A multinational, seven-centre, randomized crossover trial known as the FLAIR study showed that the AHCL system was also able to improve HbA1c levels (p = 0.03), TIR (p < 0.001) and TAR (p < 0.001) without increasing TBR (p = 0.42) in 113 adolescents and young adults with T1D when compared to the hybrid closed-loop (HCL) system. Both daytime and nighttime TIR were significantly higher (p < 0.001) in the AHCL arm. Additionally, the 24-h glucose profile showed that AHCL led to a consistently lower mean SG [16]. Further analyses from the FLAIR study showed that there were no differences in TIR, TITR, TAR, TBR, CV or mean SG between AHCL and HCL systems in postprandial glucose control [22] or in the impact of temporary glucose targets (i.e. 150 mg/dL) [23].

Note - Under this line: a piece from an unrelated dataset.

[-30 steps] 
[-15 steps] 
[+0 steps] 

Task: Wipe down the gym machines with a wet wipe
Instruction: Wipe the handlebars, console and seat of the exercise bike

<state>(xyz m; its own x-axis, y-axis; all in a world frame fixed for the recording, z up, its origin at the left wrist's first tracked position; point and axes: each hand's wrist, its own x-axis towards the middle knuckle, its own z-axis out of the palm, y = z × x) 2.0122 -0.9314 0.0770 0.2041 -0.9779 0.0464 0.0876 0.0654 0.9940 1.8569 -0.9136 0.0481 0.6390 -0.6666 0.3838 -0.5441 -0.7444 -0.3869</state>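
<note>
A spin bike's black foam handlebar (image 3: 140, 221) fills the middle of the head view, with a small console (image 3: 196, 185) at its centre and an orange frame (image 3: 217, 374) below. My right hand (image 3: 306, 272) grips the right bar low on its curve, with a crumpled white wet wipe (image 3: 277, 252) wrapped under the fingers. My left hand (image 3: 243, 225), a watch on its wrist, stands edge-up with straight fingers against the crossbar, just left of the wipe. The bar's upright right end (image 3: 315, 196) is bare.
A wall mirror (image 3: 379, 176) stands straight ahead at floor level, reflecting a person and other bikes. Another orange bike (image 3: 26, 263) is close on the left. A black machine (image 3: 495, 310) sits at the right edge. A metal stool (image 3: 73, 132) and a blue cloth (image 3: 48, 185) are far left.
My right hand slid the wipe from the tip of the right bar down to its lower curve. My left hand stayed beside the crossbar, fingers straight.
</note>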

A prospective, single-arm study showed that 12 weeks of AHCL use allowed significant improvements in HbA1c, TIR, TAR, mean SG values (p < 0.001 for all) and TBR2 (p = 0.008) in adolescents who previously underwent multiple daily injection (MDI) therapy [24]. Similar findings were reported by another recent prospective, single-arm, dual-centre study on 20 youths who were previously treated with MDI but did not meet their glucose targets. All participants greatly improved their glycaemic control, as indicated by HbA1c, TIR and TAR (p < 0.001). The mean SG and CV were also lower after 3 months of AHCL therapy [25].

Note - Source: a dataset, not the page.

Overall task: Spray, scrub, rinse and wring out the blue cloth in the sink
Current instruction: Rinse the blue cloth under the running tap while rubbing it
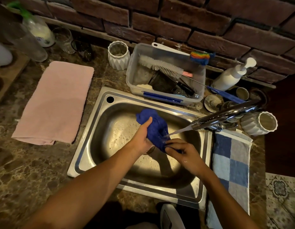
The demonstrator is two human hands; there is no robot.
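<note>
Two hands are working over the steel sink [87,151], which is sitting sunk into the mottled brown surface [27,171] below a brick wall. I am holding the blue cloth [157,128] bunched up above the basin, near its middle and clear of the wet, bubble-flecked bottom. Its long axis is running on a slant, from a crumpled far end pointing up and left toward the back rim, down to a narrower near end pointing right and toward me.

A pink towel [59,100] is lying flat on the surface left of the sink, and a blue-and-grey checked towel [232,164] is hanging over the edge on the right. A clear plastic tub [199,90] of brushes is resting on the sink's back rim.

I am wrapping my left hand [141,138] around the cloth's middle from below, fingers curled closed on it and thumb lying along the fabric toward the far end. I am pinching the cloth's near end with my right hand [184,152], fingertips pressed together on it.

From the right, the chrome tap [226,115] is reaching over the basin, and its thin stream of water [179,131] is landing on the cloth just above my right hand.
</note>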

A recent open-label prospective Finnish study reported that the AHCL device was also effective in children with T1D who were younger than 6 years of age. Across a 12-week intervention, use of the MiniMed™ 780G system was associated with improvements in glycaemic control, as indicated by HbA1c (p = 0.01), TIR (p < 0.001), TAR (p < 0.001) and TAR2 (p = 0.001), and no negative effects on TBR or CV [26].
A prospective, open-label, two-arm study on 34 adolescents using the MiniMed™ 780G system revealed that precise and accurate carbohydrate counting resulted in a higher TIR and lower TAR2 (p = 0.043 and p = 0.012, respectively) compared with the use of three personalized fixed amounts of carbohydrate [27].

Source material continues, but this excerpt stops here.